§ **Work instruction**: Pull out every line below holding the word "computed".

════════════════════

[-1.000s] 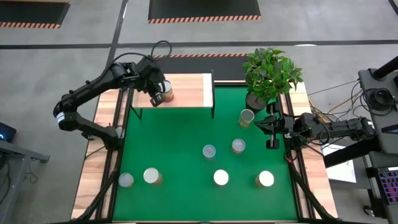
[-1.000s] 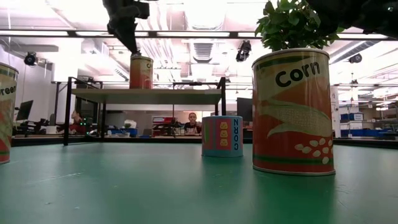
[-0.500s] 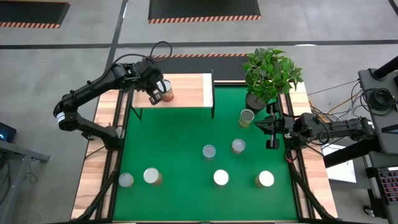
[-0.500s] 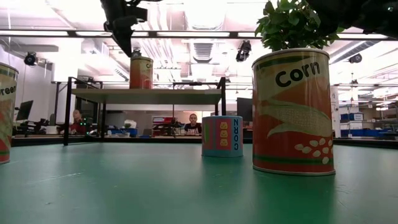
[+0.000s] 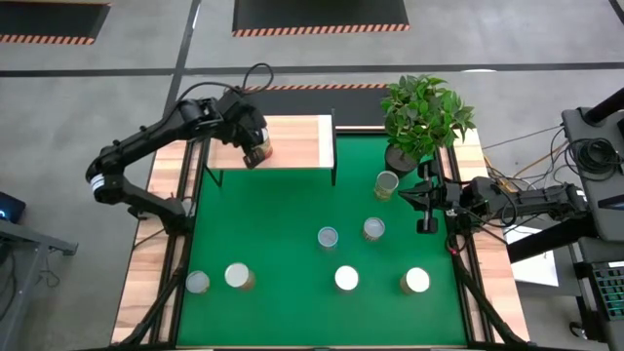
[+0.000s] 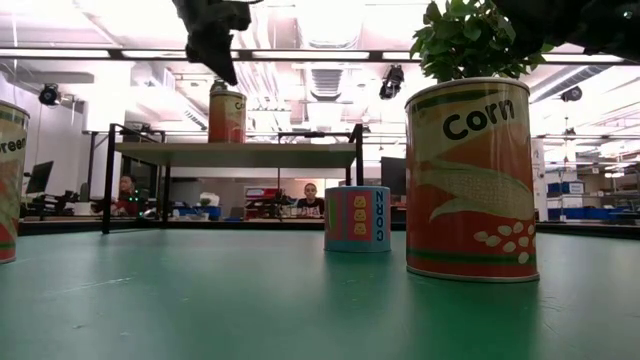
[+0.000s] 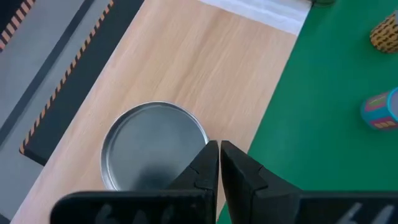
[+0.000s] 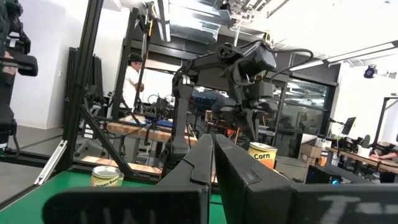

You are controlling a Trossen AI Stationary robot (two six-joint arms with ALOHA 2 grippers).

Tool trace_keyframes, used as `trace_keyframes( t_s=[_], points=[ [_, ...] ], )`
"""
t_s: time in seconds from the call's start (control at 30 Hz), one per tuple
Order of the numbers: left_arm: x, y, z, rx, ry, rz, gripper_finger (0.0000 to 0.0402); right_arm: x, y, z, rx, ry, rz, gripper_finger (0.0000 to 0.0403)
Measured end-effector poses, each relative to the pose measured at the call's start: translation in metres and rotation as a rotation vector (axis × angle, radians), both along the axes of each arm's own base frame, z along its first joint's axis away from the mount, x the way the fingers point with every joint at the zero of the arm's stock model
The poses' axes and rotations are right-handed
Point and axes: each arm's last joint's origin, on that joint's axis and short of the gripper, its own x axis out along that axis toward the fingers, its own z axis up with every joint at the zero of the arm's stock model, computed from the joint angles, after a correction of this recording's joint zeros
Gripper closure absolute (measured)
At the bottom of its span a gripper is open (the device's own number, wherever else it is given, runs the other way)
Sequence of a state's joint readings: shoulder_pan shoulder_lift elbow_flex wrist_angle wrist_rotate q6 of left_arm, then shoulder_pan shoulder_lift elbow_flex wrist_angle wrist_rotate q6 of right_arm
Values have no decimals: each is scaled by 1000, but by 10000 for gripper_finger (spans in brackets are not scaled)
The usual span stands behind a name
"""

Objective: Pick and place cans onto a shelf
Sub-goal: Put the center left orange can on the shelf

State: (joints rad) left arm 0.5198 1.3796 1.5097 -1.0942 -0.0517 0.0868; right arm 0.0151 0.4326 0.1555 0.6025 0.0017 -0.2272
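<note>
Left wrist view puts my left gripper right over the shelf, its two fingers pressed together with nothing between them, the tips just beside the silver lid of the can on the shelf. From above, that can stands near the shelf's front edge, left of its middle, and the gripper hangs over it.

My worry is the closed tips: any sideways drift with them this low and this close to the lid, I judge, could clip the rim and push the can off the front edge.

My right gripper waits at the mat's right edge, fingers closed on nothing, beside the plant pot.

Seven more cans are left on the green mat: one by the pot, two mid-mat, four along the front edge.

Only the low view shows the clearance: the gripper sits just above the orange can, apart from it. It also reads the "Corn" label, which overhead lids hide.
</note>
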Motion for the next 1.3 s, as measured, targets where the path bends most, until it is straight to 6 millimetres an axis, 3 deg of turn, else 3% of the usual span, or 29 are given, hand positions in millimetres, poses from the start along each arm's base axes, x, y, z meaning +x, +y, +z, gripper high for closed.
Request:
trace_keyframes(
  t_s=[0.27, 0.5, 0.93, 1.3],
  points=[
    [4, 5, -6, 34, 56, 40, 402, 0, 0, 0, -1, 0, 0, 394],
    [-6, -1, -7, 3, 122, 34, 402, 0, 0, 0, -1, 0, 0, 394],
    [-12, -4, 13, 39, 58, 36, 402, 0, 0, 0, -8, 1, -2, 394],
    [-8, -1, 0, 47, 89, 49, 402, 0, 0, 0, -8, 1, -2, 394]
  ],
)
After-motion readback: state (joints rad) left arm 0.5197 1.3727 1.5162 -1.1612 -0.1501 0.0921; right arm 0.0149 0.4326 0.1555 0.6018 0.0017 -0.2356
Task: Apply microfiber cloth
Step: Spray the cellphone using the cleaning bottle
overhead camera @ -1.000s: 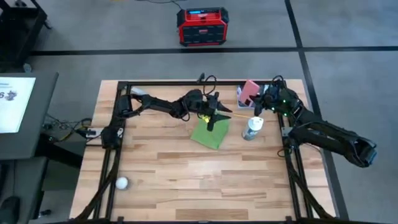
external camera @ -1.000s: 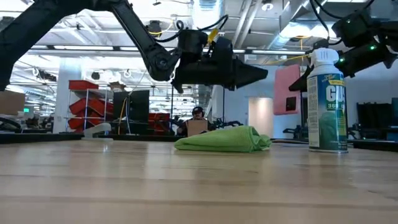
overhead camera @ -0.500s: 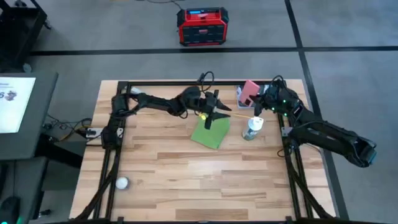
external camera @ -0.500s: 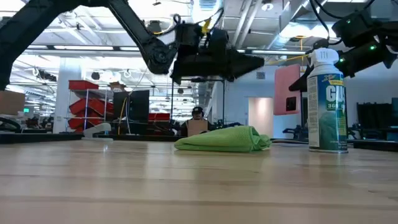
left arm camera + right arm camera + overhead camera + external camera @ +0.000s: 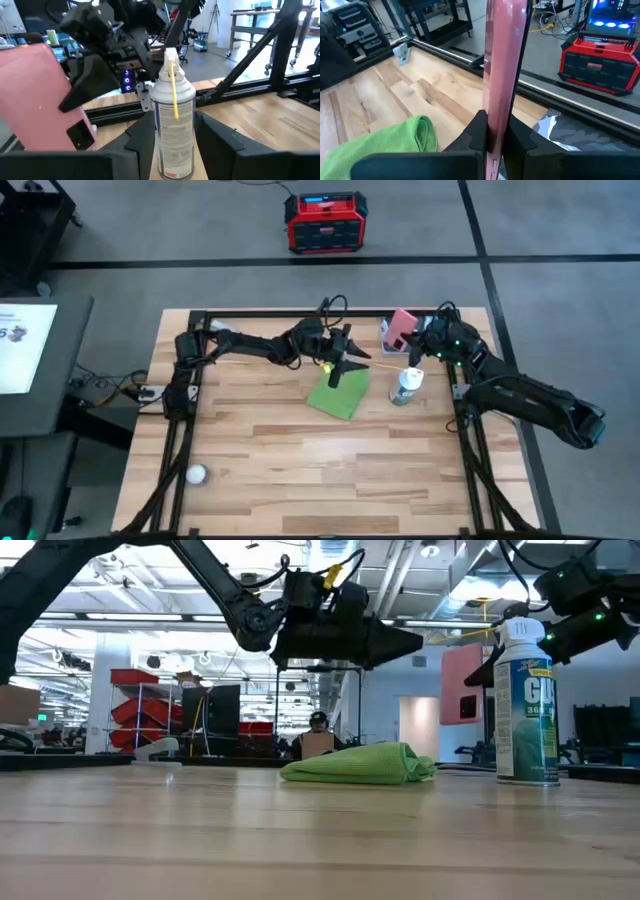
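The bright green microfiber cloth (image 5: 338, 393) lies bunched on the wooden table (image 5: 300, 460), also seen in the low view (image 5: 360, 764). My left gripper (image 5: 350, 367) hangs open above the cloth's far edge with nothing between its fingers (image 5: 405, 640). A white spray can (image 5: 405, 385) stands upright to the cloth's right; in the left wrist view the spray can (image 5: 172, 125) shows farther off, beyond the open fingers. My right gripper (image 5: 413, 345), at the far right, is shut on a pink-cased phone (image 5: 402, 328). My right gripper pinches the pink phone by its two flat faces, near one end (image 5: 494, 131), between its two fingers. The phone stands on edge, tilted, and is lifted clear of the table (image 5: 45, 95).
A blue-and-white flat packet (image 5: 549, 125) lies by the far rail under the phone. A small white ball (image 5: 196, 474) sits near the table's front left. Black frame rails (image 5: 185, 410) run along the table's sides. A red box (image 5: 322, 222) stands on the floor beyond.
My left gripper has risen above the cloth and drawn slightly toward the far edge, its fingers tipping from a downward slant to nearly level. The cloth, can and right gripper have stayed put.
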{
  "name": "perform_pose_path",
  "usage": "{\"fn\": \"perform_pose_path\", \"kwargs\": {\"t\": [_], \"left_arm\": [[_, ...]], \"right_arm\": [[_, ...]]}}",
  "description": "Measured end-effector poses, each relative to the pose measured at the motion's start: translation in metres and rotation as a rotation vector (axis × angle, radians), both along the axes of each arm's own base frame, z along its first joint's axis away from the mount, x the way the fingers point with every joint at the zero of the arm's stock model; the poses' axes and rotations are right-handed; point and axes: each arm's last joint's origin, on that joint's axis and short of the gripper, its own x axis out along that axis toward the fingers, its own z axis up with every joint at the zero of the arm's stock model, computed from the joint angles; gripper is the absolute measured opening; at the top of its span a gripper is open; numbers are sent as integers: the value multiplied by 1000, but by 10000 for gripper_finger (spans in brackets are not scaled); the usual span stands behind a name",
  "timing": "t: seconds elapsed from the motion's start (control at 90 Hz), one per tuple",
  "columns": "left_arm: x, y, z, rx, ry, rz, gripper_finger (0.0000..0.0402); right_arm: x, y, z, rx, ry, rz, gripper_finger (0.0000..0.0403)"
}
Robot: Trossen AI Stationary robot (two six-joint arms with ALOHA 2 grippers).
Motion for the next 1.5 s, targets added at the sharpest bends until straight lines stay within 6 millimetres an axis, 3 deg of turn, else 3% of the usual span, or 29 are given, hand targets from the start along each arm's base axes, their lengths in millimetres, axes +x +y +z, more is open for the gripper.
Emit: {"fn": "perform_pose_path", "kwargs": {"t": [1.256, 1.5], "left_arm": [[8, -20, -4, -6, 4, 0, 113], [10, -19, 0, 11, -14, 31, 55]], "right_arm": [[0, 0, 0, 0, -3, 4, 14], [0, 0, 0, 1, -4, 6, 14]]}}
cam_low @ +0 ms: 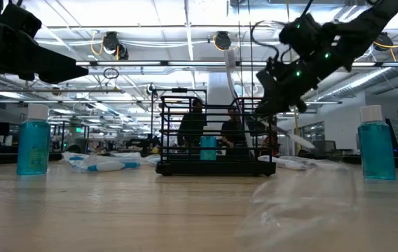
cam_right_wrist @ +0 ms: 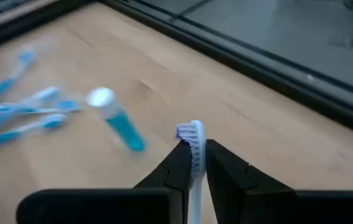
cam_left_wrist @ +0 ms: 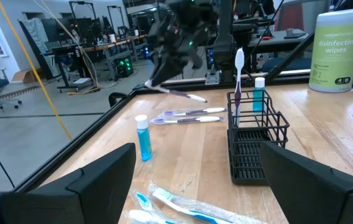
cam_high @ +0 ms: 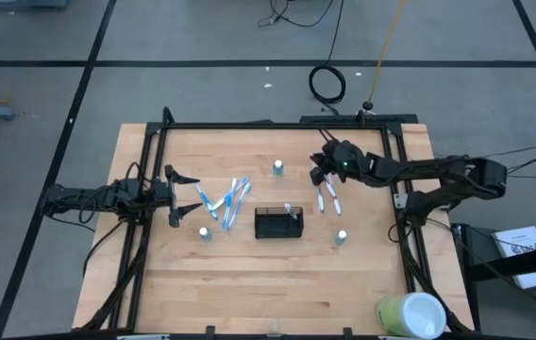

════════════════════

§ **Solution to this problem**:
Point and axes: each arm's last joint's origin, on that joint's axis and short of the gripper, its own x axis out along that axis toward the fingers, its own z axis up with every joint at the zero of the arm's stock model, computed from the joint angles, after a correction of this recording's joint zeros
  "description": "Measured end-effector poses, each relative to the pose measured at the motion's start: translation in metres and rotation as a rotation vector (axis × angle, radians), both along the axes of each arm's own base frame, z along its first joint's axis away from the mount, x the way the fingers point with every joint at the zero of the arm's stock model; the poses' axes and rotations are right-handed; point and axes: each arm's last joint's origin, on that joint's axis and short of the gripper, its own x axis out along that axis toward the fingers, its own z axis up with every joint at the zero of the arm's stock model, computed from the joint angles; gripper is the absolute measured opening; at the top of its span a gripper is open; numbers are sent as integers: the value multiplied by 1000, but by 10000 for gripper_finger (spans in brackets are not scaled); the usual span stands behind a name",

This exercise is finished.